Then, make a call to the `MaskDetection` function to see what results it produces.

In [None]:
video_path = os.path.join(GOOGLE_DRIVE_PATH, 'Personal_Video/testVideo.mp4')
cap_info = cv2.VideoCapture(video_path)
if not cap_info.isOpened():
    print(f"Error: Could not open video file {video_path} to get FPS.")
    original_fps = 30 # Default to 30 if cannot read
else:
    original_fps = cap_info.get(cv2.CAP_PROP_FPS)
    cap_info.release()
print(f"Original video FPS: {original_fps}")

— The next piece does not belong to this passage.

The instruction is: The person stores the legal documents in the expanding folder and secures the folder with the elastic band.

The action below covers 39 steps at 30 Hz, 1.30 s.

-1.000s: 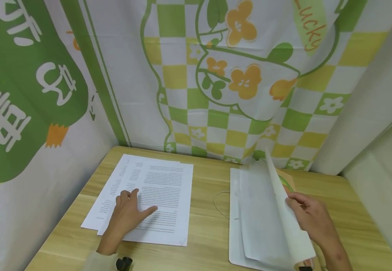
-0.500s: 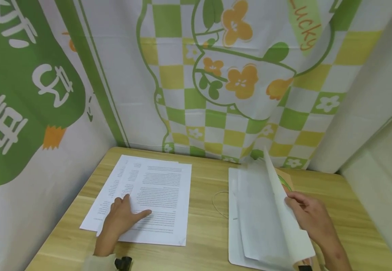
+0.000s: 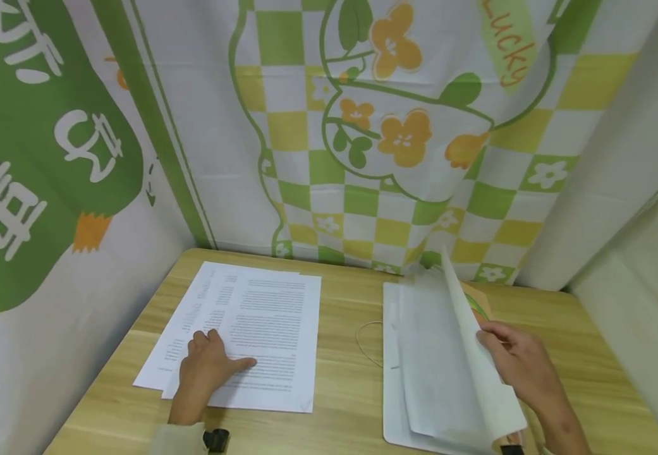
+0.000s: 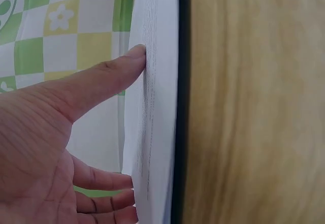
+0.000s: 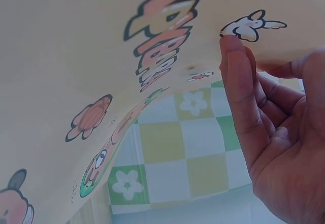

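Observation:
In the head view my left hand [image 3: 206,366] rests on a printed sheet [image 3: 272,309] that overlaps other printed paper. The left wrist view has the thumb and fingertips touching the paper [image 4: 158,97], thumb spread apart. At the right lies a white folder [image 3: 391,392], with pale translucent leaves [image 3: 433,360] inside. My right hand [image 3: 524,357] pinches the edge of its lifted cover [image 3: 471,347], which stands tilted up. Cartoon figures and bold lettering decorate that cover's outer side [image 5: 76,46] in the right wrist view.
A wood-grain table [image 3: 346,354] carries everything. A thin cord loop [image 3: 359,338] sticks out from the folder's left edge. Behind the table hangs a checked, flower-printed curtain [image 3: 363,208]. A pale wall [image 3: 641,265] flanks the right side.
My left hand has shifted slightly left and nearer over the printed paper and settled there. My right hand keeps hold of the raised cover almost unmoved.

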Available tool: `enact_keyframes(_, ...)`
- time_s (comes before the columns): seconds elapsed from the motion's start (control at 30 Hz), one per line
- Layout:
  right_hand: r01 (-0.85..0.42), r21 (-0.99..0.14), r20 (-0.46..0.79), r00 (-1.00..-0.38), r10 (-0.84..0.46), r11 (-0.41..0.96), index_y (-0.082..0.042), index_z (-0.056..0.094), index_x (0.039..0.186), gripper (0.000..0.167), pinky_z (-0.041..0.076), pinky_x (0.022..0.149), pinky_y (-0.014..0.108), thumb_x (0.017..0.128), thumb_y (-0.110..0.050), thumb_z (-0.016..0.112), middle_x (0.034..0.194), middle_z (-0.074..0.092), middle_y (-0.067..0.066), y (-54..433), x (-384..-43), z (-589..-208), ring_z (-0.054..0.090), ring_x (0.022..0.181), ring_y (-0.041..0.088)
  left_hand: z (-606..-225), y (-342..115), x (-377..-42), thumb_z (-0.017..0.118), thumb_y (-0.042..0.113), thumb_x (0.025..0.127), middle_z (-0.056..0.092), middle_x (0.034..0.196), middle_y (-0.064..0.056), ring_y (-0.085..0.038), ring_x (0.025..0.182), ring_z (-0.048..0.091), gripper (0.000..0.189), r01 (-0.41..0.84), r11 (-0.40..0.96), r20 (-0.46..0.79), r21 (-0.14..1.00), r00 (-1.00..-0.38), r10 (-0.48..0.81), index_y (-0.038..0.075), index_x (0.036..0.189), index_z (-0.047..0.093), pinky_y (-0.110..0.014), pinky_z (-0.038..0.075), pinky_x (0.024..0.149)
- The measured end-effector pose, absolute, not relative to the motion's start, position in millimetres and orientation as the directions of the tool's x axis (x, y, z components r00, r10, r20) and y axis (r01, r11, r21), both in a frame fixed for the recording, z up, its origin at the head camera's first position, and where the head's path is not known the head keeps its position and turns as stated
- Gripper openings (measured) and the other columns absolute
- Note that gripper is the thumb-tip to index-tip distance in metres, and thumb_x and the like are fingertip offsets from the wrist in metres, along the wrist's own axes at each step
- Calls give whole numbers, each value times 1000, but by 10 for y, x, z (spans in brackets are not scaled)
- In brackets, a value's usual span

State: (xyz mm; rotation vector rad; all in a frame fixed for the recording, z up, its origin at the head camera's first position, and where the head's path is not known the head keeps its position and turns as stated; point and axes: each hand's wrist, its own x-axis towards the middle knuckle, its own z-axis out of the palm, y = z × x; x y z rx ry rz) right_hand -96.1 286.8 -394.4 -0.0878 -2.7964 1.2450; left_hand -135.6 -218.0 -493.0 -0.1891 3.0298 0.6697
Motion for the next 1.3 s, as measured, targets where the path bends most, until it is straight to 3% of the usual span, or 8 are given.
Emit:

path_to_test = os.path.join(GOOGLE_DRIVE_PATH, 'Personal_Video/testVideo.mp4')
anim = MaskDetectionAnimation(path_to_test)

if anim:
    output_animation_path_sampled = os.path.join(GOOGLE_DRIVE_PATH, 'Personal_Video/maskDetectionOutput_SampledVideo.mp4')
    try:
        # Calculate the effective FPS for the sampled video.
        # If original video is 30 FPS and you take every 10th frame,
        # you effectively have 3 frames per second of original content.
        effective_fps = original_fps / 5
        print(f"Calculated effective FPS for sampled video: {effective_fps}")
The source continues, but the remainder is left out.